By merging with TI Pharma to form Lygature, CTMM became part of an organization capable of addressing major challenges within medical technology and pharmacotherapy. Lygature brings together public and private partners, and creates solutions that exploit molecular diagnostics and molecular imaging as well as drug development.

Project updates

  • CTMM portfolio book now available

    The FES2006 era has come to an end. To summarize and highlight its results, CTMM has published a book: ‘Translating Science into Better Healthcare’. The book also touches upon the Dutch Life Sciences & Health sector and its potential for the future.

    The CTMM program has already given rise to a wide variety of new products and clinical procedures with clear benefits for patients. So far, the program has yielded more than 140 tests, assays, biomarkers, proofs of concept, first-in-man studies, patient cohorts and products. In the area of molecular imaging, 13 new PET tracers have been developed and tested in patients. For molecular diagnostics, 14 new in-vitro diagnostic test devices (both point-of-care and lab-on-chip) have been produced, some of which have already been CE-marked and introduced into the market. Looking back, CTMM has been much more than simply an experiment in bringing together different stakeholders to implement translational research. It has set a new standard of excellence for public-private collaborations.

    The CTMM organization has merged with TI Pharma and has become Lygature as of January 1st, 2016. Within the CTMM program seven projects, the so-called ‘pearls’, continue to run until 2017: translational projects that could radically improve patient outcomes for diseases.

  • Lygature: pioneering medicine together

    Utrecht, June 9, 2015 - Today, CTMM and TI Pharma, the two largest public-private top institutes in the Dutch top sector Life Sciences & Health, presented their plans and ambition for their joint future during the CTMM + TI Pharma Launch Meeting at the Muntgebouw in Utrecht. 

  • 5 million euros for CTMM research pearls

    The Dutch Ministry of Economic Affairs has granted 2.5 million euros to extend seven promising research projects aimed at medical innovation. 

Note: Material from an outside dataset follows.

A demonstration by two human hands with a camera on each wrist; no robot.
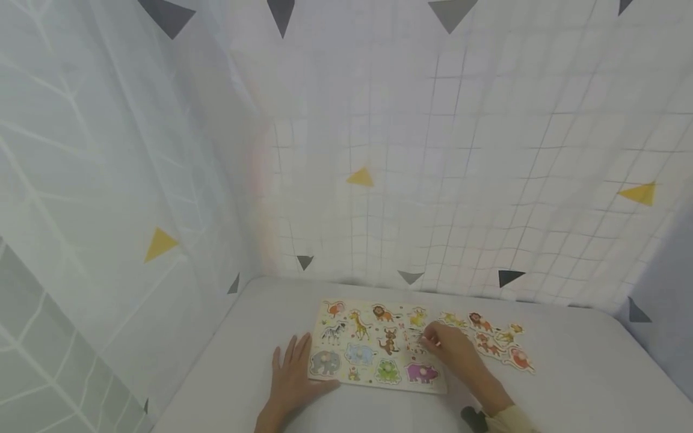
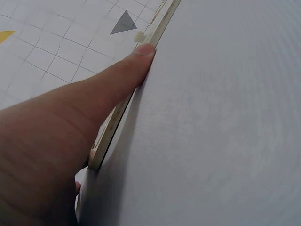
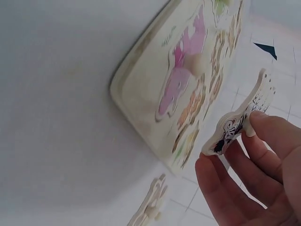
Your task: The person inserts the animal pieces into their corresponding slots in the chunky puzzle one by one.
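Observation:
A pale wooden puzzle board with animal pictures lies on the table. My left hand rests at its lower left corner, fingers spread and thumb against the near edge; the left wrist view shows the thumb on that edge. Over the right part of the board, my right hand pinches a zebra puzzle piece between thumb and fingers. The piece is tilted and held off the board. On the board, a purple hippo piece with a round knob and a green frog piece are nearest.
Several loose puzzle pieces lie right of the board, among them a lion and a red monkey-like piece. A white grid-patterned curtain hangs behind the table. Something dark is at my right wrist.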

    The projects, which are focused at debilitating and life-threatening diseases such as breast cancer, prostate cancer and thrombosis, are part of the Dutch CTMM (Center for Translational Molecular Medicine) research program. CTMM's mission is to accelerate the introduction of medical innovations to patients via public-private partnerships collaborations. The companies and academic institutions involved in the seven projects will jointly contribute a matching 2.5 million euros, making a total of 5 million euros available over the next two years.

    "Medical innovation takes a long time. We are delighted that the Dutch government is investing in these research pearls," says Peter Luijten, CTMM Chief Scientific Officer. "Through their support, we can take the last step needed to translate the research results achieved over the last five years into concrete medical applications. This is very good news for patients as well as an important economic boost for the Netherlands."

    All seven research projects are in line with the roadmap of the Dutch Top Sector 'Life Sciences & Health' (LSH), one of nine sectors defined by the Dutch government to boost innovation. They are all extensions of previous high-quality research programs started in 2008 within the CTMM institute.

    "In 2008, the Dutch government, along with industry and universities, invested heavily in innovative medical research with the aid of revenue from the Dutch natural gas reserves," says Luijten. "With today's additional funding, the government is giving a positive signal that it recognizes the need for long-term investment to capitalize scientific knowledge into medical applications and benefit the whole society."